■ **TRY IT**
Scan the listing below for the word "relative" and copy every line where it occurs.

********

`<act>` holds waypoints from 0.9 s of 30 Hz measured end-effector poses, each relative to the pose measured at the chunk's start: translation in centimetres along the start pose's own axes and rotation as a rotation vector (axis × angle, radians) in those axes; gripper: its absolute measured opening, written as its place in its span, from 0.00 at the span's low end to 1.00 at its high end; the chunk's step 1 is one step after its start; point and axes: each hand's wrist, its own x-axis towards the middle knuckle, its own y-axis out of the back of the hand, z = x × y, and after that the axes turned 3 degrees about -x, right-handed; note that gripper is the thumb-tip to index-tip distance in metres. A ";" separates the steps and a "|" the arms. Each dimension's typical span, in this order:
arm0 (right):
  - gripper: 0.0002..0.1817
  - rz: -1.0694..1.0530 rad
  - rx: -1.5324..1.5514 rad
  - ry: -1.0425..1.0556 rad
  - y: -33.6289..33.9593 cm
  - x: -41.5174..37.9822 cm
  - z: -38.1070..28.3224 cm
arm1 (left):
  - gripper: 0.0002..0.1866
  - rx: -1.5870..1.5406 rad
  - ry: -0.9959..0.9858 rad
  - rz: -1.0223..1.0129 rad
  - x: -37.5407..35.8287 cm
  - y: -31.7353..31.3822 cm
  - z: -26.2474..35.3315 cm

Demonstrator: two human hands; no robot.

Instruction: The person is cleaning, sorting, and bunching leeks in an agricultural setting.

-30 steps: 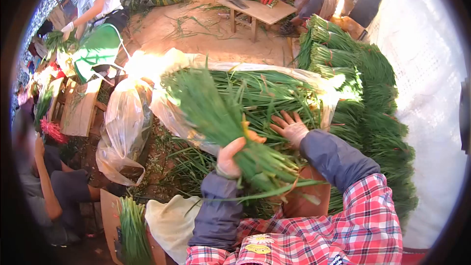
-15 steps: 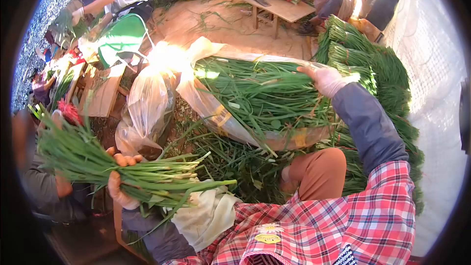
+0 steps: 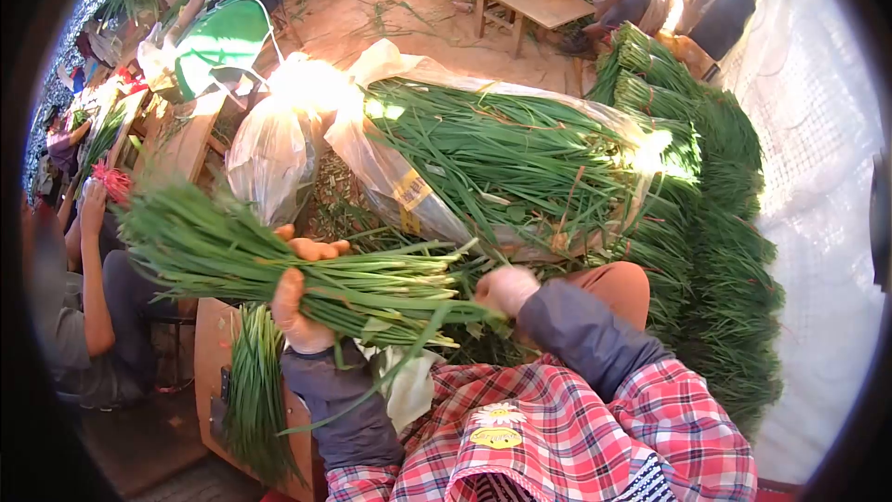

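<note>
My left hand [image 3: 302,302] wraps round a thick bunch of chives [image 3: 209,232], holding it up in front of my lap. The pale stalk ends point right and the leafy tips point left. At those stalk ends is my right hand [image 3: 508,291], slightly blurred, its fingers curled together on stray chive stalks; exactly how many it grips is hidden. One loose bent leaf trails below the bunch. Beyond my hands, a clear plastic bag [image 3: 409,191] lies on its side, opened along the top, with many chives [image 3: 502,149] packed inside.
Tied chive bundles [image 3: 734,214] are stacked on the right, beside a white sheet [image 3: 822,223]. A wooden board [image 3: 209,353] at lower left carries another bunch [image 3: 255,390]. Co-workers sit at left and at the back, near a green basket [image 3: 223,42] and a low table [image 3: 534,9].
My right hand has left the bagged chives and come down and left to the stalk ends. My left hand has moved right and slightly up with its bunch. The view has shifted a little.
</note>
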 end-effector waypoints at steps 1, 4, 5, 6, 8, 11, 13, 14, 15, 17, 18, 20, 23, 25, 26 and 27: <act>0.18 -0.054 0.320 0.104 -1.4 -0.1 0.0 | 0.28 0.061 -0.003 -0.054 0.3 0.4 0.9; 0.17 -0.029 0.970 0.280 -1.3 1.6 2.4 | 0.30 0.192 0.005 -0.113 -0.3 2.1 1.6; 0.24 0.080 1.041 0.288 -0.2 2.0 3.6 | 0.31 0.347 0.022 -0.149 -0.8 1.8 1.8; 0.34 0.185 1.100 0.300 1.1 2.5 4.6 | 0.32 0.415 0.023 -0.115 -1.7 2.0 1.2; 0.54 0.141 1.071 0.551 5.1 0.0 2.5 | 0.25 0.591 0.046 -0.132 -3.4 2.5 -1.4; 0.64 0.341 0.805 0.912 5.0 -0.2 -2.5 | 0.21 1.015 0.221 -0.256 -5.8 4.6 -5.2; 0.69 0.075 1.107 0.910 1.6 2.5 -4.1 | 0.25 0.693 0.438 -0.200 -6.6 6.0 -8.8; 0.71 -0.059 1.251 0.889 -0.3 4.3 -4.2 | 0.25 0.398 0.551 -0.059 -7.3 8.7 -11.7; 0.73 -0.180 1.250 0.743 -2.2 6.0 -3.5 | 0.25 -0.120 0.709 0.114 -7.6 11.0 -13.7; 0.73 0.035 1.218 0.637 -6.7 8.4 -2.7 | 0.26 -0.594 0.786 0.286 -8.7 13.0 -16.4; 0.73 0.143 1.191 0.584 -7.0 8.4 -3.0 | 0.25 -0.535 0.743 0.286 -8.9 13.1 -17.1; 0.71 0.229 1.129 0.585 -7.0 8.5 -2.8 | 0.24 -0.203 0.625 0.164 -9.3 13.5 -18.2; 0.57 0.179 1.120 0.490 -6.7 9.1 -2.8 | 0.24 0.015 0.560 0.077 -10.1 13.3 -18.6; 0.44 0.229 0.904 0.518 -5.4 9.4 -3.3 | 0.25 0.503 0.513 -0.012 -10.0 13.3 -19.1; 0.37 0.248 0.795 0.528 -5.1 9.3 -3.8 | 0.28 0.388 0.509 0.043 -10.2 13.7 -19.5; 0.22 0.374 0.711 0.568 -6.1 10.1 -4.1 | 0.30 0.271 0.499 0.098 -10.5 14.3 -20.0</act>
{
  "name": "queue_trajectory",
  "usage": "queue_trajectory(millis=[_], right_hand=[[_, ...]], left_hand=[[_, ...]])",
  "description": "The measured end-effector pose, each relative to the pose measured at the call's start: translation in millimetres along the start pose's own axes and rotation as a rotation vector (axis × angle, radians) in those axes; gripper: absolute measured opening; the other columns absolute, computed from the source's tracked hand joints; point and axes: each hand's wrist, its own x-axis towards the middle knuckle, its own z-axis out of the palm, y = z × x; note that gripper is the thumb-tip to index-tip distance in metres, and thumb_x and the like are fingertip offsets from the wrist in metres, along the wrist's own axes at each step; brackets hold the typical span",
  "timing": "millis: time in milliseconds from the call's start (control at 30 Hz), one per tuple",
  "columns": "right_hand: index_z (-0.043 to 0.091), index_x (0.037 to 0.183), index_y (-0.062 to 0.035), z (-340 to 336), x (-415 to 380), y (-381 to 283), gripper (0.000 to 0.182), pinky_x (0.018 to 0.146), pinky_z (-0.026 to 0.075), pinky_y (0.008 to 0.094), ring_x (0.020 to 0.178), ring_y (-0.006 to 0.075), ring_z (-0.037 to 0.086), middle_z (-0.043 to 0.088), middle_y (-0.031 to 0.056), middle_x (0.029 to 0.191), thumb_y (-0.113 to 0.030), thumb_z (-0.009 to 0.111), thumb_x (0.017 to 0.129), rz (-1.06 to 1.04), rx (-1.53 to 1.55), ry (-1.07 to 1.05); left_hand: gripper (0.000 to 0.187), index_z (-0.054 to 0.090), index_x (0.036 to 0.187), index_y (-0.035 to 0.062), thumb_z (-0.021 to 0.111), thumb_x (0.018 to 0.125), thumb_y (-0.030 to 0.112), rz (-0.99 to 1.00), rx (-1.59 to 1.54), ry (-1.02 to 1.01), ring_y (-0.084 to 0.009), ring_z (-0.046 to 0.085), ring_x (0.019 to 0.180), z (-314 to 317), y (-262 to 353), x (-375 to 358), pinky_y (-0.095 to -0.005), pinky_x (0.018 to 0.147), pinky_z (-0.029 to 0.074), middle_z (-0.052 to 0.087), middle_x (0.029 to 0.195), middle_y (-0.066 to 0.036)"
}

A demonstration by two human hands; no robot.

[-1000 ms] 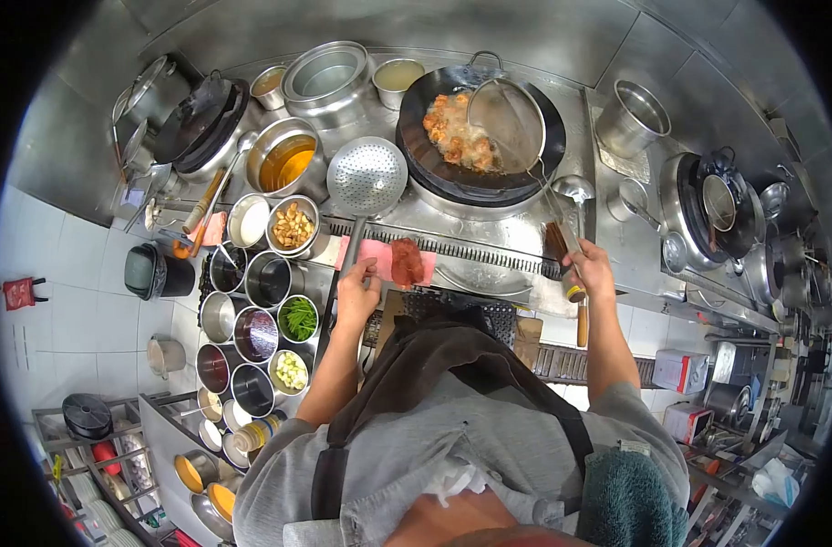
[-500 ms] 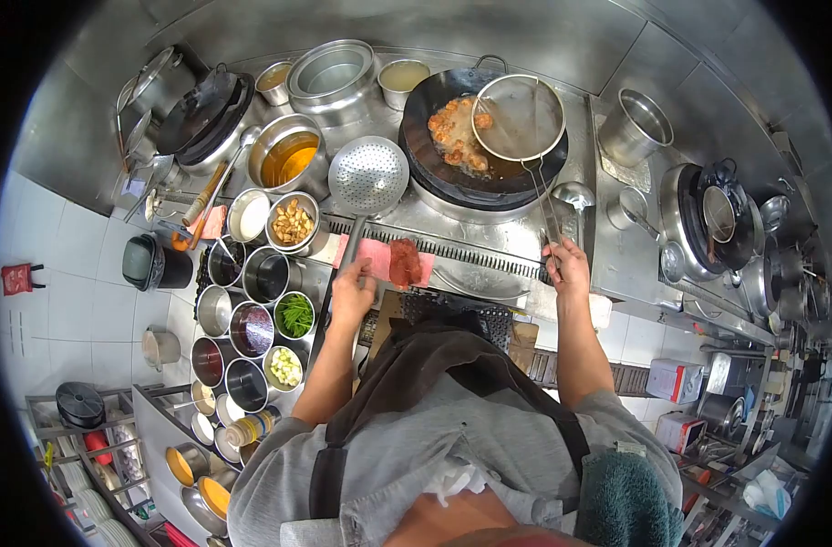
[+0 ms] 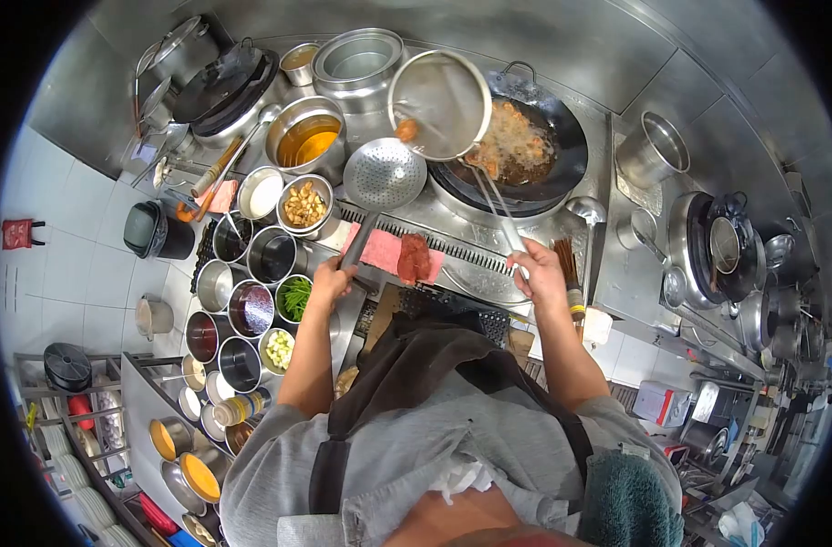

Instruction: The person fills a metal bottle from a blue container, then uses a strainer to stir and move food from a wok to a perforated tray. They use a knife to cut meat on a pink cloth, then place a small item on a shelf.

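My right hand (image 3: 541, 271) is closed round the handle of a round mesh strainer (image 3: 445, 100), held over the left edge of a black wok (image 3: 566, 150). One browned fried piece (image 3: 407, 130) shows at the strainer's left side. In the wok, more fried pieces (image 3: 507, 137) bubble in foaming oil. My left hand (image 3: 332, 278) grips the dark handle of a perforated ladle (image 3: 386, 175), whose bowl is left of the wok. Beside that handle lies a pink cloth (image 3: 375, 248) with a dark red cloth (image 3: 415, 258) on it.
A pot of amber oil (image 3: 308, 141) and a bowl of browned chunks (image 3: 306, 204) stand to the left. Several metal pots, one with cut greens (image 3: 294, 297), fill the lower left. A ladle (image 3: 586, 211) and a bamboo brush (image 3: 571, 278) lie right of my right hand.
The strainer has swung left, from above the wok's right part to its left edge, and a fried piece now shows at it. My left fingers have closed round the perforated ladle's handle.
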Motion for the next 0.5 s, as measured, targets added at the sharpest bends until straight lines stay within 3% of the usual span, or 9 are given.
queue_trajectory(millis=[67,100,133,200,233,367,467,500], right_hand=[[0.059,0.118,-0.0027,15.6,5.1,5.4,0.034,0.036,0.033,0.0236,0.041,0.0090,0.046,0.061,0.0046,0.071,-0.007,0.050,0.086,-0.047,-0.234,-0.045],[0.060,0.118,-0.0039,17.4,13.5,16.7,0.035,0.044,0.041,0.0269,0.045,0.0113,0.051,0.063,0.0054,0.071,-0.006,0.049,0.085,-0.100,-0.339,-0.048],[0.060,0.118,-0.0039,18.2,19.2,26.9,0.035,0.044,0.041,0.0269,0.045,0.0113,0.051,0.063,0.0054,0.071,-0.006,0.049,0.085,-0.098,-0.337,-0.052],[0.059,0.119,-0.0049,29.1,22.2,26.2,0.036,0.052,0.044,0.0272,0.052,0.0129,0.056,0.064,0.0055,0.071,-0.006,0.050,0.084,-0.353,-0.617,0.040],[0.059,0.120,-0.0068,26.5,20.9,21.0,0.038,0.055,0.045,0.0269,0.056,0.0118,0.057,0.065,0.0054,0.071,-0.006,0.050,0.083,-0.286,-0.632,0.038],[0.060,0.119,-0.0091,10.1,24.7,-1.7,0.038,0.055,0.043,0.0266,0.057,0.0084,0.053,0.064,0.0060,0.071,-0.006,0.050,0.083,-0.336,-0.635,0.142],[0.061,0.117,-0.0087,2.9,33.6,-20.4,0.037,0.060,0.047,0.0330,0.059,0.0186,0.060,0.065,0.0106,0.070,-0.006,0.050,0.082,-0.385,-0.758,0.310],[0.061,0.117,-0.0087,-0.9,43.9,-19.1,0.037,0.060,0.047,0.0330,0.059,0.0186,0.060,0.065,0.0106,0.070,-0.006,0.050,0.082,-0.386,-0.761,0.312]], left_hand=[[0.030,0.062,0.102,-0.0039,0.061,0.078,0.014,0.011,-0.066,0.034,-0.0090,0.049,0.046,-7.6,21.4,-18.1,-0.0236,0.040,0.035,0.055,0.063,-0.003],[0.027,0.062,0.099,-0.0038,0.061,0.078,0.013,0.008,-0.074,0.054,-0.0084,0.047,0.046,-10.3,25.7,-21.2,-0.0231,0.040,0.035,0.053,0.062,-0.001],[0.027,0.062,0.099,-0.0038,0.061,0.078,0.013,0.006,-0.073,0.058,-0.0084,0.047,0.046,-12.6,25.7,-21.9,-0.0231,0.040,0.035,0.053,0.062,-0.001],[0.029,0.062,0.101,-0.0044,0.061,0.078,0.014,0.026,-0.076,0.035,-0.0089,0.048,0.046,-18.0,26.5,-23.1,-0.0237,0.041,0.035,0.054,0.063,-0.002],[0.029,0.062,0.101,-0.0044,0.061,0.078,0.014,0.024,-0.078,0.041,-0.0089,0.048,0.046,-18.8,27.2,-25.1,-0.0237,0.041,0.035,0.054,0.063,-0.002],[0.033,0.061,0.106,-0.0055,0.061,0.079,0.013,0.026,-0.036,0.085,-0.0098,0.049,0.046,-16.5,26.0,-33.0,-0.0243,0.041,0.036,0.056,0.064,-0.003],[0.036,0.060,0.109,-0.0062,0.062,0.078,0.013,0.025,-0.042,0.092,-0.0103,0.050,0.046,-11.5,25.0,-33.9,-0.0251,0.041,0.037,0.056,0.065,-0.004],[0.037,0.060,0.110,-0.0064,0.062,0.078,0.013,0.031,-0.038,0.100,-0.0105,0.050,0.046,-9.9,25.4,-34.0,-0.0254,0.041,0.038,0.056,0.065,-0.004]])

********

■ **RESULT FOR THIS EXERCISE**
`<act>` holds waypoints from 0.9 s of 30 Hz measured end-effector poses, each relative to the pose measured at the chunk's start: translation in centimetres along the start pose's own axes and rotation as a rotation vector (axis × angle, radians) in those axes; gripper: its absolute measured opening, written as its place in its span, from 0.00 at the span's low end to 1.00 at its high end; the chunk's step 1 is one step after its start; point and axes: each hand's wrist, its own x-axis towards the middle knuckle, its own y-axis out of the back of the hand, z = x × y, and after that the axes turned 3 degrees about -x, right-handed; note that gripper is the thumb-tip to index-tip distance in metres. A ";" separates the steps and a "|" the arms. Each dimension's typical span, in this order:
  "description": "The measured end-effector pose, each relative to the pose measured at the call's start: translation in millimetres along the start pose's own axes and rotation as a rotation vector (axis × angle, radians) in those axes; gripper: absolute measured opening; the other columns absolute, computed from the source's tracked hand joints; point and axes: each hand's wrist, its own x-axis towards the middle knuckle, its own z-axis out of the palm, y = z × x; note that gripper is the thumb-tip to index-tip distance in metres, and thumb_x and the like are fingertip offsets from the wrist in metres, along the wrist's own axes at each step; brackets hold the typical span",

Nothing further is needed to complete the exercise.